As in 2011 and 2012, by far the most important driver to invest in sustainability and environmental responsibility (SER) is to “create a positive customer image and enhance brand equity” – 8 out of 10 agree this is true at their companies, the highest share recorded so far. Respondents in the automotive, consumer products, food & beverage, apparel and telecommunications sectors are even more convinced about this. Almost half of respondents say this is a business driver now, compared with less than a third two years ago. In other words, companies are recognising that SER can drive real bottomline improvements, not just satisfy government regulations, bolster public relations or fend off the risk of supply disruptions (all of which fell by several percentage points year on year). In parallel, the sharp decline in those believing their boards invest in SER to increase sales revenue has been partially reversed. Nearly a quarter thinks this is now a driver, up from 17% in 2012. This finding is consistent with the rise in importance of customer image – after all, the value of enhancing brand equity is not only to hang on to existing customers but also to attract new ones.
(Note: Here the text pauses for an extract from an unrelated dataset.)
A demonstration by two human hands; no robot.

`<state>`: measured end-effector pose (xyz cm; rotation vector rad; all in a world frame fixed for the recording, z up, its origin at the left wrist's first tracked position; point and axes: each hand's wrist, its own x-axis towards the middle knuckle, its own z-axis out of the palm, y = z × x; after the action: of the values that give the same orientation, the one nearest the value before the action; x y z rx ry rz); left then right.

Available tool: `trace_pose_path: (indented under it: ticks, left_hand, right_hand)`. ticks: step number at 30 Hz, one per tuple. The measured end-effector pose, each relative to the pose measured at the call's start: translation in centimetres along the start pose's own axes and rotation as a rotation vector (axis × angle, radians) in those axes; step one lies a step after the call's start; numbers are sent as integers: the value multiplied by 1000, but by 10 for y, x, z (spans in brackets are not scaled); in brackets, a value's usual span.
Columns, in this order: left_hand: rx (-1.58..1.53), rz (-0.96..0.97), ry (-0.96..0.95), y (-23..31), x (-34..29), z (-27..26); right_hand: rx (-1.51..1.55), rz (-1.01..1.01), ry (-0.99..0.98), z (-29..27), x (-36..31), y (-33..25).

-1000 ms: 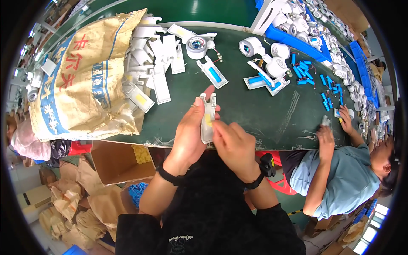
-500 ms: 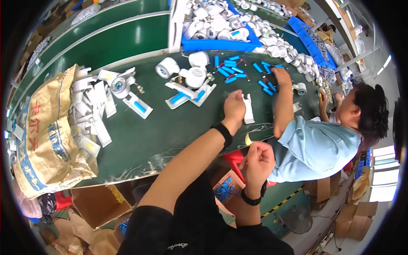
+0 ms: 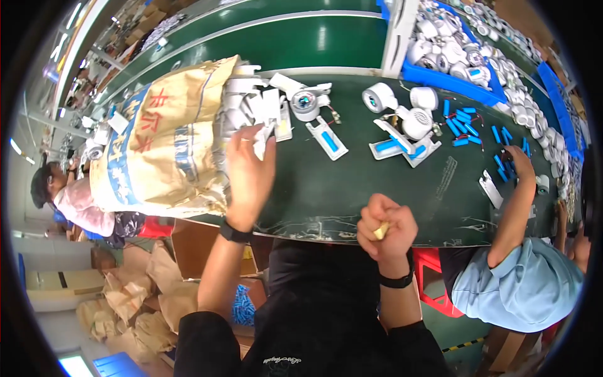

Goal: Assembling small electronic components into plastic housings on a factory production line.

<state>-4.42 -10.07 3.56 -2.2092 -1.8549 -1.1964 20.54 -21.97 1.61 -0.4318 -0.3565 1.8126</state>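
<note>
My left hand (image 3: 249, 179) is at the mouth of a tan woven sack (image 3: 157, 147), among white plastic housings (image 3: 237, 100) spilling out of it. Its thumb and fingers close around one white plastic housing (image 3: 260, 148), which they partly hide. Above the bench's front edge, my right hand (image 3: 387, 227) is curled in a fist around a small yellow piece (image 3: 380, 231); only one end shows. Just right of the sack lie a white round-headed unit (image 3: 306, 103) and an open white housing (image 3: 327, 139) with a blue cell in it.
More white units (image 3: 416, 122) and loose blue cells (image 3: 461, 124) lie on the green bench (image 3: 352, 188). A full blue bin (image 3: 452, 85) stands behind. At right, a co-worker's hand (image 3: 519, 162) reaches among cells near a white housing (image 3: 490, 190). Another person (image 3: 81, 204) sits far left.
My view has swung left. My left hand has gone from beside a white housing, now lying near the co-worker, to the sack. My right hand has curled tighter around the yellow piece.
</note>
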Motion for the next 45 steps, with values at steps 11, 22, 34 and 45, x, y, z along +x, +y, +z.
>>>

As for the value created by SER the biggest single impact to date has been cost savings through the more
efficient use of energy, with slightly more than half of respondents agreeing that their companies have achieved results here. In contrast, the benefits gained by addressing health and safety and ethical issues are skewed heavily towards compliance and “soft value” in the form of, say, good PR, while product integrity and product innovation display a more balanced mix of benefits and are clear winners, as one would expect, when it comes to top-line value.